The U.S. Supreme Court has followed the common law rule and has held that there is no due process right to a criminal appeal, and the decision whether to provide defendants a right to an appeal is to be decided by the legislative branch. The federal government and all fifty states provide an appeal as a matter of right for a felony conviction. This appeal in most cases is to an intermediate appellate court. A discretionary appeal (optional) to the U.S. Supreme Court and to state supreme courts also is available. An appeal of a conviction for a misdemeanor usually involves a new trial (trial de novo) before an intermediate court. A number of claims may be raised on the appeal of a felony conviction. These typically include issues such as the denial of a motion to suppress, a prejudicial process of jury selection, double jeopardy, ineffectiveness of counsel, and a judicial error in the instructions to the jury.

There are several points to keep in mind in regard to criminal appeals.

Interlocutory appeal. The federal and state courts recognize an interlocutory appeal exception in the case of issues that cannot be effectively corrected by waiting until the final judgment and that do not affect the determination of a defendant’s guilt or innocence at trial.

Plain error rule. The general rule is that in order to file an appeal, an individual must first raise an objection at trial. The federal courts and most state courts recognize a plain error exception that allows appellate courts to review an error that was not raised in the trial court. The purpose of the plain error exception is to prevent a miscarriage of justice. The U.S. Supreme Court defined a plain error as a clear error under existing law that “affects substantial rights” and that “seriously affects the fairness, integrity, or public reputation of judicial proceedings.”

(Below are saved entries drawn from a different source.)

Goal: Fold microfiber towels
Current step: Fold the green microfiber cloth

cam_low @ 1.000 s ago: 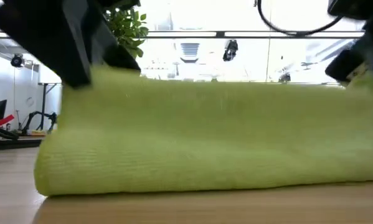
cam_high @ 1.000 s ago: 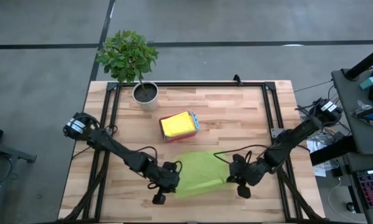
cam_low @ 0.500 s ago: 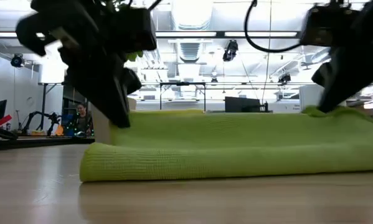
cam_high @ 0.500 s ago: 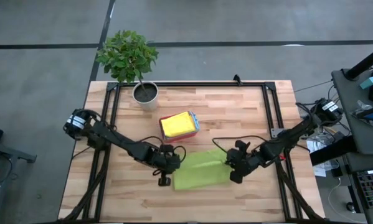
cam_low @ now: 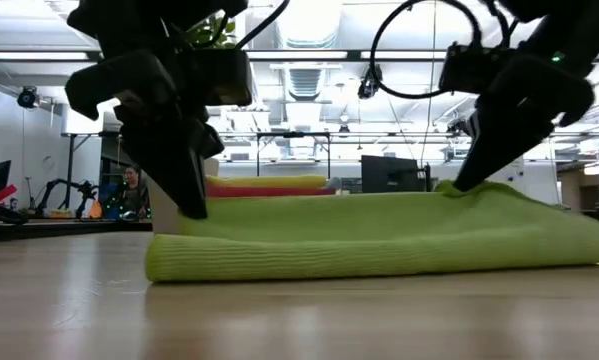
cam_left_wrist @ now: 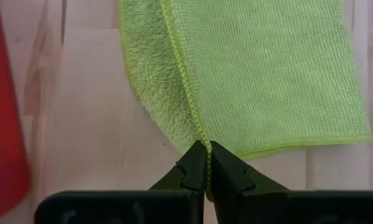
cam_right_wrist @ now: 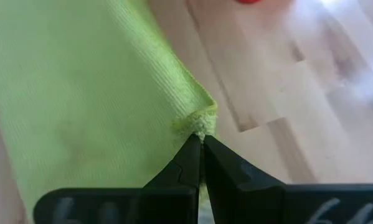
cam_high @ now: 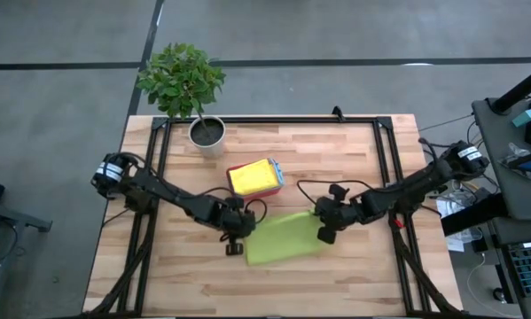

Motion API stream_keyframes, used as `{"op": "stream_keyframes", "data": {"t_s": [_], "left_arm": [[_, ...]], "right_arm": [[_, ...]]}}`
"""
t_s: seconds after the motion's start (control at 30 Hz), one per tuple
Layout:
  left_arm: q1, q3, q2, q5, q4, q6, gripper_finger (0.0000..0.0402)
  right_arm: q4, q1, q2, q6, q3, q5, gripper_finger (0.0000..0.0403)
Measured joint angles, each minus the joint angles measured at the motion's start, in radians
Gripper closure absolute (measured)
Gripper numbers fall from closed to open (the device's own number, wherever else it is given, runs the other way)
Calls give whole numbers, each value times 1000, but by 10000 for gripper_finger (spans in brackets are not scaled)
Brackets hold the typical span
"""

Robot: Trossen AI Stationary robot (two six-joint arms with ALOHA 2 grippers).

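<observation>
One lime green towel (cam_high: 283, 239) folded on table (cam_high: 336, 168), stretched between my two grippers. Left gripper (cam_left_wrist: 206, 163) pinches its stitched edge, right gripper (cam_right_wrist: 202, 148) pinches corner. Beyond: one pink tray (cam_high: 256, 189), one yellow towel (cam_high: 252, 175) inside.

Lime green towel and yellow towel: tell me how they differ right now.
The lime green towel lies folded on the bare wood of the table, while the yellow towel sits in the pink tray. The lime green towel is pinched at its corners by the left tool and the right tool; the yellow towel is untouched. The lime green towel covers more area from above. Both are folded flat.
</observation>
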Motion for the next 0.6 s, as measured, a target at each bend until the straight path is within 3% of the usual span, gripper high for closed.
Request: {"op": "stream_keyframes", "data": {"t_s": [0.4, 0.6], "left_arm": [[13, 0, -9, -4, -28, -26, 397], [11, 2, -17, 7, -76, -28, 344]], "right_arm": [[23, -26, 0, -18, 0, 54, 373], [22, -28, 0, -22, 0, 122, 339]]}}
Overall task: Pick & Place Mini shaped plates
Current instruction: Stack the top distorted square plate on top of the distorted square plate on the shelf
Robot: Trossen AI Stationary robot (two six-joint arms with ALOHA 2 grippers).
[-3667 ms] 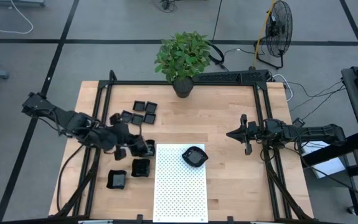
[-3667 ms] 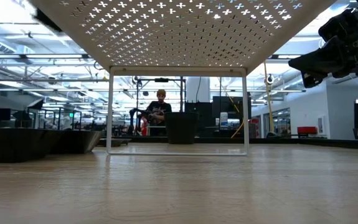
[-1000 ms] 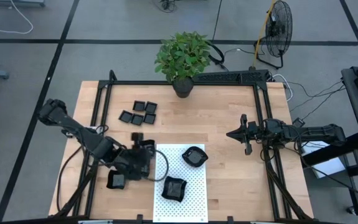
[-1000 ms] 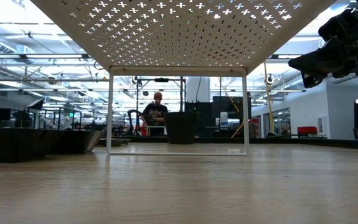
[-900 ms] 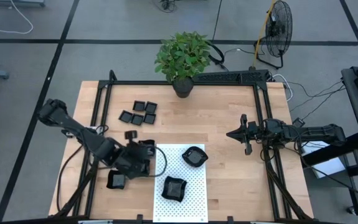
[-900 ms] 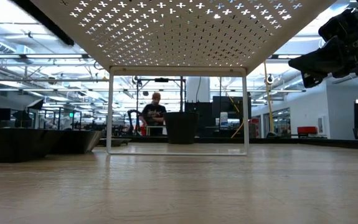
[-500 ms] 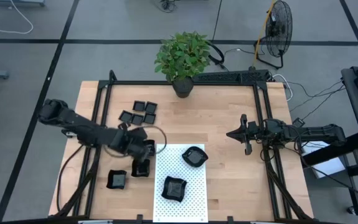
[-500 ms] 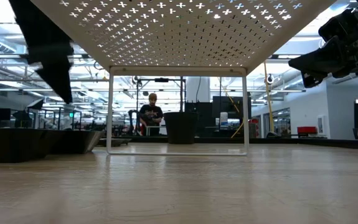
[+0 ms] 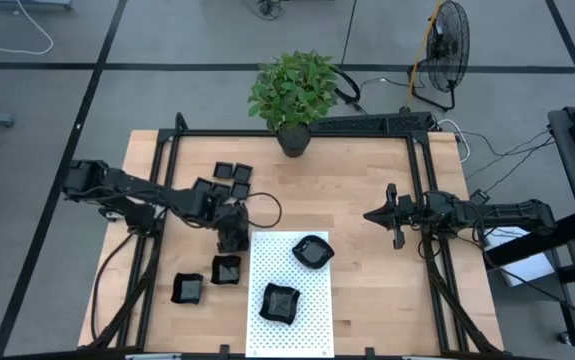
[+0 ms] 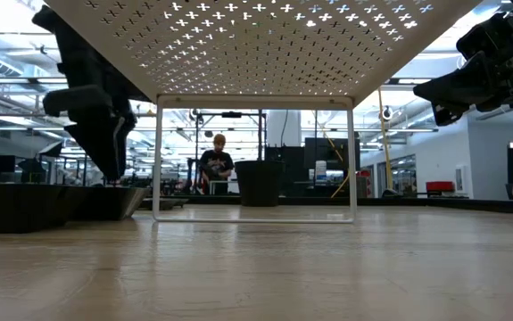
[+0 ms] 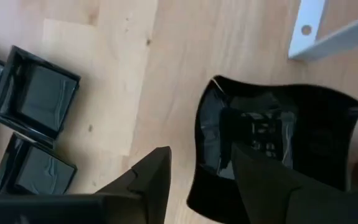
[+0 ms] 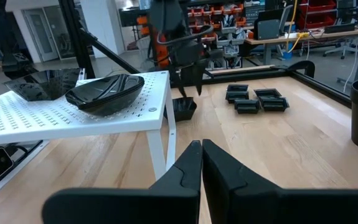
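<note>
Several mini shaped plates show as small glossy black dishes. A group (image 9: 222, 182) lies far left, two (image 9: 189, 288) (image 9: 225, 270) near left. Two more (image 9: 312, 250) (image 9: 280, 303) rest on the raised white dotted mat (image 9: 302, 335). Another irregular plate (image 11: 291, 137) sits on the wood beside the mat's leg. My left gripper (image 9: 233, 238) hangs open over it, pointing steeply down, one finger (image 11: 157, 171) outside its rim and one (image 11: 253, 168) over its hollow; from the side (image 12: 190, 84) a small gap shows. My right gripper (image 9: 372, 215) waits shut at the right.
A potted plant (image 9: 293, 135) stands at the far edge. Black frame rails (image 9: 167, 200) run along the table's sides. The mat's white leg (image 11: 328, 37) stands close to the plate under my left gripper. A person (image 10: 213, 165) stands far off in the room.
My left gripper has swung from the near-left plates beside the mat toward the table's far edge and come down over the plate by the mat's far-left corner, tipping more steeply downward. The plates have stayed where they were.
</note>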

Harmless error standard. Trial errors are reviewed under a harmless error standard. The appellate court asks whether the court is convinced “beyond a reasonable doubt that the error complained of did not contribute to the conviction obtained.” The question is whether the court is convinced that the error did not influence the jury’s guilty verdict.

Automatic reversal rule. The Supreme Court has recognized that there are some constitutional errors that are so serious that they cannot be considered harmless under any circumstances. The automatic reversal rule is limited to what the Supreme Court has described as “structural defects” that are fundamental to a fair trial. These constitutional errors are restricted to a “very limited class of cases” and include the denial of a lawyer at trial, a biased judge, racial discrimination in the selection of a jury, a rejection of the right to self-representation, denial of a public trial, inaccurate reasonable-doubt instruction to a jury, denial of a speedy trial, and violation of double jeopardy.

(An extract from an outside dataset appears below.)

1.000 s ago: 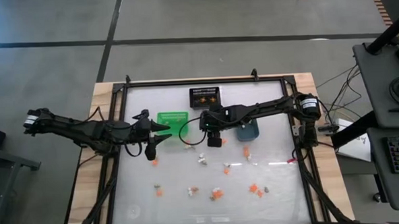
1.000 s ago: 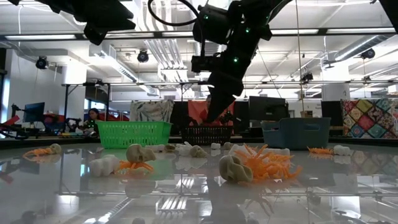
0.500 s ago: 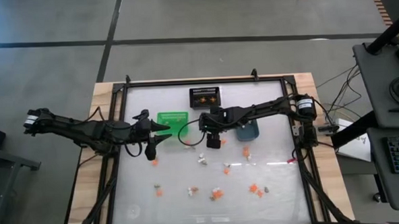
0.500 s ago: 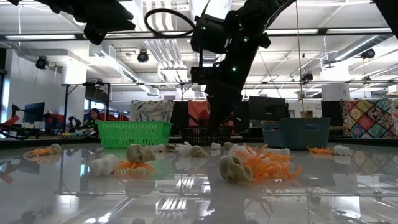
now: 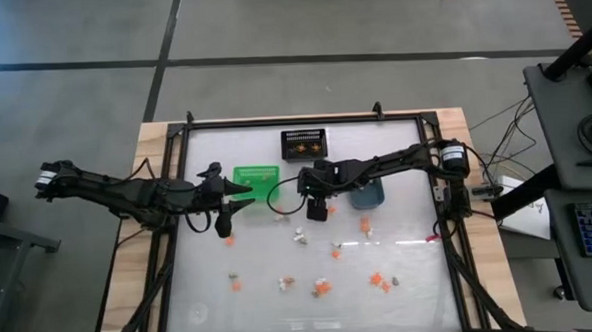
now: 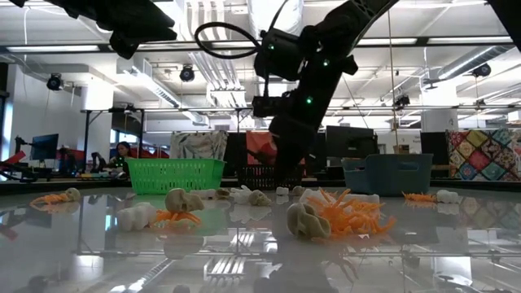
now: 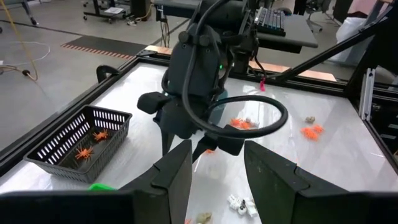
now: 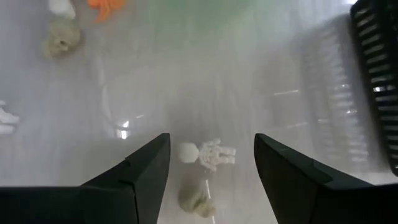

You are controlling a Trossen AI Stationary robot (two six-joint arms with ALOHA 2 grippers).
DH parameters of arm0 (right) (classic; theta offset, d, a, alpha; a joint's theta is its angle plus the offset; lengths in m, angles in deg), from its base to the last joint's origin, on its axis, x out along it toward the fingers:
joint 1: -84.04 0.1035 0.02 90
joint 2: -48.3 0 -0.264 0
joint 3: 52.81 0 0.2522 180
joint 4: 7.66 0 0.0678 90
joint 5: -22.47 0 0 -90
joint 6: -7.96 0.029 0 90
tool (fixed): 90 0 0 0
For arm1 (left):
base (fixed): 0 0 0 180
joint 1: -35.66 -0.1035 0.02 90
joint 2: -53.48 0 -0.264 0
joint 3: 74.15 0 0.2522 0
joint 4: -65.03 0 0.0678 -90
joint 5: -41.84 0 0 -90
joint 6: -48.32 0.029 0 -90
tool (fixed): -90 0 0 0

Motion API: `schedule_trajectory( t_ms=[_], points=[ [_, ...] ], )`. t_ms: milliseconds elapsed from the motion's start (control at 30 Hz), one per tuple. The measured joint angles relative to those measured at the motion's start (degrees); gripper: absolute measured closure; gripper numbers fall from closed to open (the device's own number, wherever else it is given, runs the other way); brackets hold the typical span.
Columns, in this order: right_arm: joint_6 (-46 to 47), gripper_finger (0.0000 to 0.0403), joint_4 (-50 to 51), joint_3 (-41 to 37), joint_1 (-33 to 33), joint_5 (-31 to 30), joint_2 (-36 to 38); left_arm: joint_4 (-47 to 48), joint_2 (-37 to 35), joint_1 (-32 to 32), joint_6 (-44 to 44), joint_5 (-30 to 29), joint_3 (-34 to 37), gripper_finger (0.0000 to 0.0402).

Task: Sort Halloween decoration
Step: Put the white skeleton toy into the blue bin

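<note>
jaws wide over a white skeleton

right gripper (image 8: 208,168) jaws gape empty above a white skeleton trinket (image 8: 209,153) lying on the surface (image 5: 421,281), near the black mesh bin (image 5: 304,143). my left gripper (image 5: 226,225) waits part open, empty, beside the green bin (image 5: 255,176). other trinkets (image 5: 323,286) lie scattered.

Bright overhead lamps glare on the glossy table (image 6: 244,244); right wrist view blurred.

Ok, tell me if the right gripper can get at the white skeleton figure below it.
Probably yes: the right gripper is open above the white skeleton figure, which lies free on the table, a tan skull close beside it.
</note>
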Motion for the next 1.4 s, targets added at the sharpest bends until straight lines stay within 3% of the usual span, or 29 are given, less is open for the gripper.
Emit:
schedule_trajectory(
  t_ms=[300, 733, 1267, 1400],
  points=[
    [1.13, 0.0179, -2.36, -2.14, -0.73, 0.99, 0.0, -0.72, 1.51, 0.0, -0.08, -2.79, 2.24, 0.0272],
    [1.67, 0.0179, -4.49, -3.82, -0.73, 1.97, 0.0, -16.02, 6.47, 0.0, 0.63, -2.83, 8.89, 0.0272],
    [-1.15, 0.0179, -1.17, -0.57, -0.73, 1.96, 1.83, -16.43, 6.94, 0.0, 1.7, -2.82, 8.81, 0.0272],
    [5.42, 0.0179, 2.95, 1.7, -0.82, 1.96, 2.14, -16.57, 7.95, 0.0, 1.82, -2.82, 8.83, 0.0272]
  ],
)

Retroactivity of judicial decisions. The last issue in regard to criminal appeals is the retroactivity of judicial decisions. A U.S. Supreme Court ruling that breaks new constitutional ground, such as the right of a defendant to be represented at trial by a lawyer, applies to all other defendants with cases on appeal as well as to defendants whose cases are in “midstream” and to all cases that are brought to trial following the judgment.

A writ of habeas corpus is a noncriminal (civil) lawsuit in which the plaintiff asks the court for a writ on the grounds that he or she is being unlawfully detained. The importance of the writ of habeas corpus is apparent from the fact that Article I, Section 9, Paragraph 2 of the U.S. Constitution provides that “the Privilege of the Writ of Habeas Corpus shall not be suspended, unless when in Cases of Rebellion or Invasion the Public Safety may require.” In 1996, the U.S. Congress significantly limited the availability of habeas corpus in the Antiterrorism and Effective Death Penalty Act. This legislation was a response to the Oklahoma City terrorist bombing and was an effort to combat domestic terrorism by limiting the ability of individuals to challenge their death sentences.